BAB II
PEMBAHASAN
A.
PEMIKIRAN
DES CARTES
Rene Descartes atau Cartesius
(1596-1650) adalah bapak “filsafat modern”. Descartes digolongkan sebagai
seorang tokoh pemikir aliran filsafat rasionalisme. Aliran Rasionalisme
mempercayai sumber ilmu pengetahuan yang dapat dipercaya dan mencukupi adalah
akal. Pengetahuan yang didapat melalui akal sajalah yang memenuhi sarat aturan
umum dan sarat pengetahuan ilmiah. Bagi seorang rasionalis akal tidak
memerlukan pengalaman karena pengalaman berfungsi untuk meneguhkan pengetahuan
yang didapat melaui akal. Metode berpikir yang dipakai adalah metode yang
dipakai dalam ilmu pasti metode deduktif.
Aliran rasionalis
filsafat modern membangun teori berpikir dengan berfokus pada manusia sebagai subject pemikiran. Mengambil jarak
dengan tradisi dan membangun aturan-aturan dalam berpikir atau sistematika
dalam mengambil keputusan. Filsafat yang dibangun oleh kaum rasionalis
mempunyai sistem bangunan yang pasti. Descartes membangun sistematika
filsafatnya berdasarkan pada metode keraguan (dubium methodicum). Metode berpikir Descartes berangkat dari satu
hal yang jelas dan terpilah (clear and
distinctly).
Intuisi bagi Descartes adalah kegiatan
intelektual atau penampakan yang jelas dan tidak meninggalkan keraguan didalam
pikiran. Intuisi memberikan kebenaran yang mendasar, sederhana dan tidak dapat
diperkecil lagi “ saya berpikir maka saya ada” (cogito ergo sum). Intuisi
memberikan hubungan antara kebenaran yang satu dengan yang lainnya. Deduksi
adalah sejenis intuisi yang berbeda dengan silogisme, deduksi harus berangkat
dari kebenaran yang tidak teragukan lagi.

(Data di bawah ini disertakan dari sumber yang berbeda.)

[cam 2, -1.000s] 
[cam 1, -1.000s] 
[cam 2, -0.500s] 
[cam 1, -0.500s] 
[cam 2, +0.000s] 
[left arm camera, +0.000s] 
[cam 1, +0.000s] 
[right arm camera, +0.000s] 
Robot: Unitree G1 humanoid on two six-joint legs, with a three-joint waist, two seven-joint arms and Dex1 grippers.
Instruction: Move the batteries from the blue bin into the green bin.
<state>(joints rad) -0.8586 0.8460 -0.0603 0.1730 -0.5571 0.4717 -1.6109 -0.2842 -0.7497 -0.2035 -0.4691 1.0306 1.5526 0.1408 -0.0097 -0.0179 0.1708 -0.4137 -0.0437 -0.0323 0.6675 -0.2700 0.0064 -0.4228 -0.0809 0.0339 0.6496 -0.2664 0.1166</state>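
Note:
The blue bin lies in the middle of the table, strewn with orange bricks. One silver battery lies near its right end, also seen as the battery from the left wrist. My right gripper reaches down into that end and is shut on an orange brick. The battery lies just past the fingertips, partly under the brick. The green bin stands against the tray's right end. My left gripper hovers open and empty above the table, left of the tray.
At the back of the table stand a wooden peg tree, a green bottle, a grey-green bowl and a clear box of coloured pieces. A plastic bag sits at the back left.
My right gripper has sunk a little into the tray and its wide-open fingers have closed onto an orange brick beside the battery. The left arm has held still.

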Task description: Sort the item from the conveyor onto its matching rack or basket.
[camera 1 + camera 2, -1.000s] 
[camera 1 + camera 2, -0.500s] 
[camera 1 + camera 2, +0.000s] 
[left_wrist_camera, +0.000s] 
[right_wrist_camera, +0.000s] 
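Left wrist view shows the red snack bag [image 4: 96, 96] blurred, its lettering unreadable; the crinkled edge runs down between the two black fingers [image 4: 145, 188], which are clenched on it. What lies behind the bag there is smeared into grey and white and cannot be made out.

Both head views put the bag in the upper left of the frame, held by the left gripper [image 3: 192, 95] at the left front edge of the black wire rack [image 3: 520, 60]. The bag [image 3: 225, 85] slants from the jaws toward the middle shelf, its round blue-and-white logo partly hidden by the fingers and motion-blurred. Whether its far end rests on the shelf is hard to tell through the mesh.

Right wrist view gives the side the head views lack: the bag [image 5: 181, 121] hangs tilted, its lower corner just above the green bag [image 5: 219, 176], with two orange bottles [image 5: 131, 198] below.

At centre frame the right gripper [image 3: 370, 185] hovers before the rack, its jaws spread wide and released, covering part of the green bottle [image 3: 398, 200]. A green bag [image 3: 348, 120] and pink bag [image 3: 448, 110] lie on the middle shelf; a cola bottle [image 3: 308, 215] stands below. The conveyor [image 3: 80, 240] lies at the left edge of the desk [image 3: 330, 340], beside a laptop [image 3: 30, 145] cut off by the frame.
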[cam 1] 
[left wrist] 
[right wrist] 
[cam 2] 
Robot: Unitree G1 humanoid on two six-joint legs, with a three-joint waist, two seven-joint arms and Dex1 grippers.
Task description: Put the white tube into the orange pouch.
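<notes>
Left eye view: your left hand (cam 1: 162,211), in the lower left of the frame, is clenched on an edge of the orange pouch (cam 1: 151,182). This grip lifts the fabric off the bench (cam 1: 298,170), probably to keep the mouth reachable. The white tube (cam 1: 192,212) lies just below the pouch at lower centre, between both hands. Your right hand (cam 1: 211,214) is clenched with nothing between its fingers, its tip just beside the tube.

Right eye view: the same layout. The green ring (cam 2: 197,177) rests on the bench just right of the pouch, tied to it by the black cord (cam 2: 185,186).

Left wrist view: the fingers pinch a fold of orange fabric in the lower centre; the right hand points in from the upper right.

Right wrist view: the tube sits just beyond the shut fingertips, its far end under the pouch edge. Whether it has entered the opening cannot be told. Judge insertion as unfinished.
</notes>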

Descartes membangun teori berpikirnya didasari oleh :
1. Tidak menerima sesuatu sebagai
kebenaran sesuatu yang tidak diketahui dengan jelas sebagai kebenaran.
2
2. Membagi masalah
yang rumit menjadi beberapa bagian yang mungkin.
3. Memulai berpikir dari sesuatu yang gampang dan sederhana kemudian meningkat tahap demi setahap kearah yang lebih rumit.
3. Memulai berpikir dari sesuatu yang gampang dan sederhana kemudian meningkat tahap demi setahap kearah yang lebih rumit.
Descartes kemudan menyusun beberapa skema berpikir dubium
methodicum, tahap awal adalah meragukan segala sesuatu, argumentasi mimpi, cogito ergo sum, argumentasi penyesatan,
Tuhan, argumen tentang Tuhan dan sifat asasi benda.
B.
FILSAFAT DES CARTES
Filsafat Descartes
berangkat dari kebutuhan bahwa setiap orang untuk mendapatkan kebenaran yang
telah dipercaya. Dalam hal ini Descartes mengusulkan pengunaan matematika untuk
membuktikan kebenaran yang sudah didapat. Kemudian dia membangun teori yang
sagat radikal yaitu metode keraguan (the
method of doubt). Metode ini megharuskan adanya keraguan untuk seluruh
kepercayaan yang telah ada sampai dapat dibuktikan kebenarannya.
Dia juga menyadari
kemungkinan untuk salah dalam menangkap pencerapan panca indera (contohnya
ketika benda dimasukkan kedalam air). Sehingga perlu juga dikaji seluruh pengetahuan
yang didapat melalu indera. Kemudian dia juga menyangsikan kebenaran saat
berada pada sebuah situasi apakah itu didalam mimpi atau dalam keadaan sadar.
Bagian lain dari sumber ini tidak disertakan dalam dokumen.